The second is blow-up: the values of \(f(x)\) shoot off toward \(\pm\infty\) as \(x\) approaches \(a\). Since infinity is not a real number, again there's no \(L\). On the graph, this shows up as a vertical wall — a vertical asymptote — at \(x=a\). Both failures get the same label "DNE" for now, but the next section will give us \(\pm\infty\) as a more useful tag for the blow-up case so we can distinguish them.
A quick sanity check before you start filling in a table: scan the function for trouble. If you see \(1/x\), \(\sec(x)\), or any expression that could divide by zero at the point you're approaching, expect a blow-up. If you see \(\sin(1/x)\) or anything else that oscillates faster and faster, expect bouncing. If the function is defined piecewise and you're approaching the breakpoint, the two sides might just disagree. Catching these signals early can save you from chasing a limit that isn't actually there.
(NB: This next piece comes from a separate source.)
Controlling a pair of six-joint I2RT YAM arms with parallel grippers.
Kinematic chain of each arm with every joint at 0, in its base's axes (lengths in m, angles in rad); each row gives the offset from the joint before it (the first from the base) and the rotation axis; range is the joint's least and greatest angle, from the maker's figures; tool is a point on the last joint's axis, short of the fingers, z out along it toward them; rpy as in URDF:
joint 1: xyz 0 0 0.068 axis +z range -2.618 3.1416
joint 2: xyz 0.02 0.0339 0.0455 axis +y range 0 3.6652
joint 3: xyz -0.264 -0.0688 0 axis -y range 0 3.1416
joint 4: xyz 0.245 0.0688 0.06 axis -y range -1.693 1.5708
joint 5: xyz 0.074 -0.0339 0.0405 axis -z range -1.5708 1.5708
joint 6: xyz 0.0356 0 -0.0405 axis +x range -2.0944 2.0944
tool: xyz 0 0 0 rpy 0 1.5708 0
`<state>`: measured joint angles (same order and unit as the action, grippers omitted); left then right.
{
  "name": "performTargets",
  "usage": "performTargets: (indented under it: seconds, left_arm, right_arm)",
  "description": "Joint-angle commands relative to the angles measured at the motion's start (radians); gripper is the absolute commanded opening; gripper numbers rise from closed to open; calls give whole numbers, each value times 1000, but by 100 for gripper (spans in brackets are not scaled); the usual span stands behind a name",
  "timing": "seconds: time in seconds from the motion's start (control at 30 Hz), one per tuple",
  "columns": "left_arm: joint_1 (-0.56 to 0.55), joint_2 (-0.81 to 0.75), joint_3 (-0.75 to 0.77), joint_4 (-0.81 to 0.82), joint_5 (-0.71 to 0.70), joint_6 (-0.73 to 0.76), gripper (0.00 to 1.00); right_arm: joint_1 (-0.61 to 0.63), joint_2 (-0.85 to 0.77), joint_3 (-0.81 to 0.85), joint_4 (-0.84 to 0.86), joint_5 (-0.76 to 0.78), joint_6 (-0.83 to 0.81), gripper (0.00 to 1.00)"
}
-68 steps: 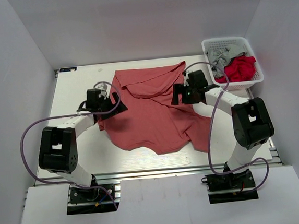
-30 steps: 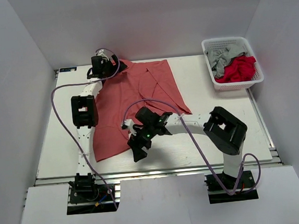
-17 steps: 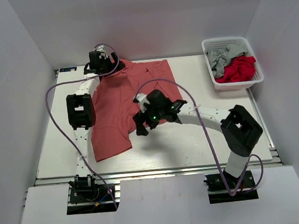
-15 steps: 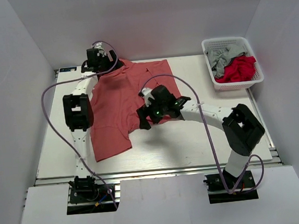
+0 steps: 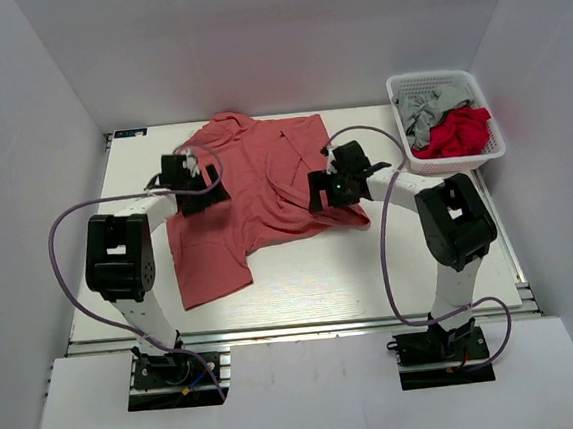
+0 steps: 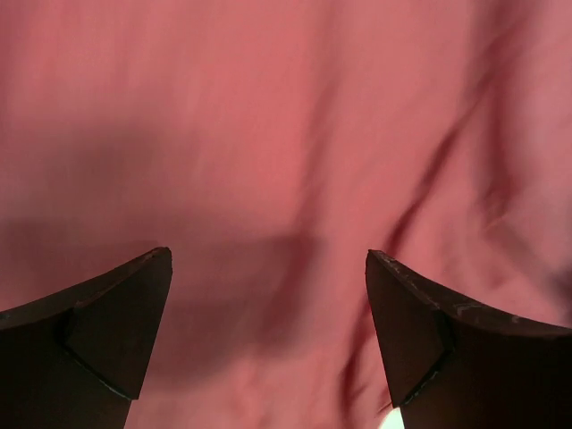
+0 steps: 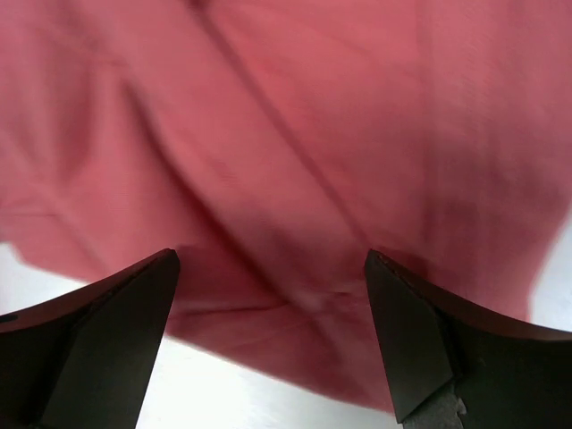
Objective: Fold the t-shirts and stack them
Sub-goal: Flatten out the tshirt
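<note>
A salmon-red t-shirt (image 5: pixel 254 187) lies rumpled and partly folded over on the white table (image 5: pixel 420 253), one sleeve reaching toward the near left. My left gripper (image 5: pixel 209 194) hovers over the shirt's left part, open; in the left wrist view the gripper (image 6: pixel 268 268) has only red cloth (image 6: pixel 286 134) under its spread fingers. Over the shirt's right edge my right gripper (image 5: pixel 317 193) is open too. In the right wrist view that gripper (image 7: pixel 273 268) frames the shirt's hem (image 7: pixel 295 304) and a strip of bare table (image 7: pixel 223 393). Neither holds cloth.
A white basket (image 5: pixel 433 77) stands at the far right corner with a grey garment (image 5: pixel 426 110) and a bright red one (image 5: pixel 457 131) in it. White walls close the table on three sides. Purple cables loop beside both arms.
The left gripper came back from the shirt's far edge to its left middle. The right gripper swung right, from the shirt's middle to its right edge. Both stayed open.
</note>
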<state>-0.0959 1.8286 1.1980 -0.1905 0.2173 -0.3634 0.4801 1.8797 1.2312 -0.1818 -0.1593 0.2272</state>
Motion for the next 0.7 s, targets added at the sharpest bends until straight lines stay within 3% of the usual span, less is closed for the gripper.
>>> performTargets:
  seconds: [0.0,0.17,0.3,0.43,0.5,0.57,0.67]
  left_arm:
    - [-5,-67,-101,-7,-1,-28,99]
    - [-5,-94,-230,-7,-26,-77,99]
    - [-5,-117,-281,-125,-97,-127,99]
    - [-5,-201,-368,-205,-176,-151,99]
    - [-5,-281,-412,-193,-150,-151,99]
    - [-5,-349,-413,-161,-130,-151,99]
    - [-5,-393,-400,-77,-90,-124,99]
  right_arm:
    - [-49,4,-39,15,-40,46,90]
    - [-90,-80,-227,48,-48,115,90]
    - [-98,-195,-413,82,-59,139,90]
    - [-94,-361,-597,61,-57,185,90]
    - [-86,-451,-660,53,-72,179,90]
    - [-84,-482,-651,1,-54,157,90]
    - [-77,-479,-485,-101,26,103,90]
Use a table of values to evaluate \(\displaystyle\lim_{x\to 2}\dfrac{|x^2-4|}{x-2}\), if possible.
Solution
Step 1 — Unpack the absolute value. \(|x^2-4|=|x-2|\cdot|x+2|\), so
$$ \frac{|x^2-4|}{x-2}=\frac{|x-2|\,|x+2|}{x-2}. $$For \(x>2\), \(|x-2|=x-2\), and the fraction simplifies to \(|x+2|\to 4\). For \(x<2\), \(|x-2|=-(x-2)\), and the fraction simplifies to \(-|x+2|\to -4\).
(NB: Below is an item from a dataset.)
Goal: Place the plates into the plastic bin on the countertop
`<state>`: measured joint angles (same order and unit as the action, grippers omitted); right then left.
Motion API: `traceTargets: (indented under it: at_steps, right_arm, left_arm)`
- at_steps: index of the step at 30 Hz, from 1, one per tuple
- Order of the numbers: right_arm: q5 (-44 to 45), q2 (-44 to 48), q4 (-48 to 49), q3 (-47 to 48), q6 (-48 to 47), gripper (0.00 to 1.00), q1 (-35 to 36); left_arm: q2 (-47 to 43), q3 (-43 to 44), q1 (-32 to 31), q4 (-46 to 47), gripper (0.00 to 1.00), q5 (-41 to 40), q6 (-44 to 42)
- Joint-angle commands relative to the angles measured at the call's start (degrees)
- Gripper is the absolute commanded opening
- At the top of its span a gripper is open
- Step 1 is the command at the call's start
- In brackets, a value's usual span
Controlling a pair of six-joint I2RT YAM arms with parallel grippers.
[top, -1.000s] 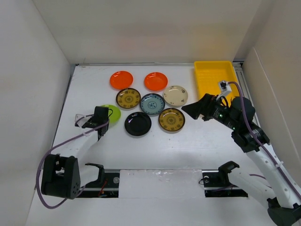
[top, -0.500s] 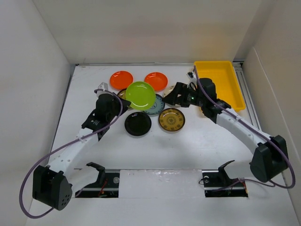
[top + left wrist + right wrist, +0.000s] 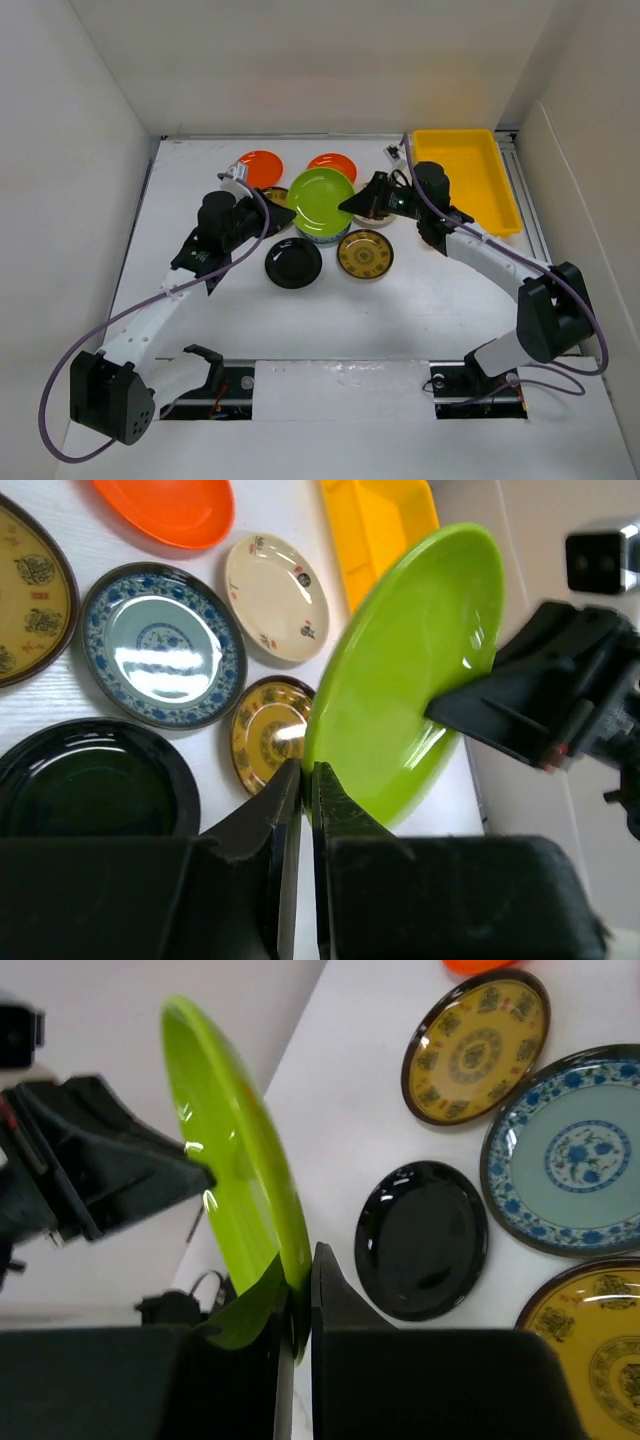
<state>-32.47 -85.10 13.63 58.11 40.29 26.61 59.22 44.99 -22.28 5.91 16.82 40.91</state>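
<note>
A lime green plate (image 3: 320, 192) hangs tilted above the other plates, held from both sides. My left gripper (image 3: 285, 213) is shut on its left rim; the jaws (image 3: 308, 780) pinch the plate's (image 3: 400, 680) edge. My right gripper (image 3: 350, 205) is shut on the opposite rim, its fingers (image 3: 300, 1290) clamping the plate (image 3: 235, 1160). On the countertop (image 3: 420, 290) lie two orange plates (image 3: 260, 167), a black one (image 3: 293, 262), a teal one (image 3: 163, 645), a cream one (image 3: 277, 597) and two brown-gold ones (image 3: 364, 253). The yellow plastic bin (image 3: 462, 170) stands at the back right with nothing in it.
White walls close in the countertop on the left, back and right. Both arms reach toward the middle over the plates. The arm bases and a rail sit along the near edge (image 3: 340, 380).
The left arm lifted the green plate and carried it to the right. The right arm swung left from beside the bin, and its gripper went from open to shut on the plate's rim.
</note>
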Motion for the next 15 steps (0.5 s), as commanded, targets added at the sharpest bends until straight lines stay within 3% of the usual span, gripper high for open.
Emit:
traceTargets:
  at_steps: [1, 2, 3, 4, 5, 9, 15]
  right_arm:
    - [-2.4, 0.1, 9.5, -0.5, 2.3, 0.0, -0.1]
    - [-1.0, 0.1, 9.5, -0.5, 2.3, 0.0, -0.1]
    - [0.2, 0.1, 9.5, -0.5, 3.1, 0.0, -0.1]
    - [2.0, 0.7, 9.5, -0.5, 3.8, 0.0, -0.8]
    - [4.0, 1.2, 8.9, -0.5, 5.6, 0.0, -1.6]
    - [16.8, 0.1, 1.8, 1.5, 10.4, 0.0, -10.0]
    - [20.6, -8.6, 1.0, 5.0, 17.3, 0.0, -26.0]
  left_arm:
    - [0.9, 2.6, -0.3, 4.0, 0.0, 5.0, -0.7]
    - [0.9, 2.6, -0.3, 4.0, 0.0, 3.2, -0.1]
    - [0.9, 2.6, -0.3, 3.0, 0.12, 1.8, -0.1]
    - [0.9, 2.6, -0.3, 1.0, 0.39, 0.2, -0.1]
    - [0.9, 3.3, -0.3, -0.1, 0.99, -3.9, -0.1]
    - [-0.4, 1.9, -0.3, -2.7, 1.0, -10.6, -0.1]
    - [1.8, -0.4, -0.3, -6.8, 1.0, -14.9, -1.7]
Step 2 — Tabulate to confirm.
| \(x\) | \(f(x)\) | \(x\) | \(f(x)\) |
|---|---|---|---|
| 1.9 | \(-3.9\) | 2.1 | 4.1 |
| 1.99 | \(-3.99\) | 2.01 | 4.01 |
| 1.999 | \(-3.999\) | 2.001 | 4.001 |
Step 3 — Conclude. The two sides head to different numbers (\(-4\) and \(4\)), so the two-sided limit does not exist.
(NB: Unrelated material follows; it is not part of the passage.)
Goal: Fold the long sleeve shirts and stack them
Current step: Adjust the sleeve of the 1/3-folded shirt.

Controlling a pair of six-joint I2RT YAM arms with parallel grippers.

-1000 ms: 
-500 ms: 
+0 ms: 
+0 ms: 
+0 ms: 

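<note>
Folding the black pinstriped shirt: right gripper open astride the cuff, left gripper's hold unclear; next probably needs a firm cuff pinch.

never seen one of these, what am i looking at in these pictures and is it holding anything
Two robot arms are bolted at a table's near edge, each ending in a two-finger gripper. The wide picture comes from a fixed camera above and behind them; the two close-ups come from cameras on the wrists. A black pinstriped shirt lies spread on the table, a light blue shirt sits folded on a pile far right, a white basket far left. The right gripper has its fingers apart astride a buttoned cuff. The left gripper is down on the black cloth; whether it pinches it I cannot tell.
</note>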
Answer: \(\displaystyle\lim_{x\to 2}\dfrac{|x^2-4|}{x-2}\) DNE.
Evaluate \(\displaystyle\lim_{x\to 0}\sin\!\left(\dfrac{1}{x}\right)\) using a table of values.
Solution
Step 1 — Tabulate cautiously. As \(x\to 0\), the input \(1/x\) blows up, so \(\sin(1/x)\) oscillates faster and faster.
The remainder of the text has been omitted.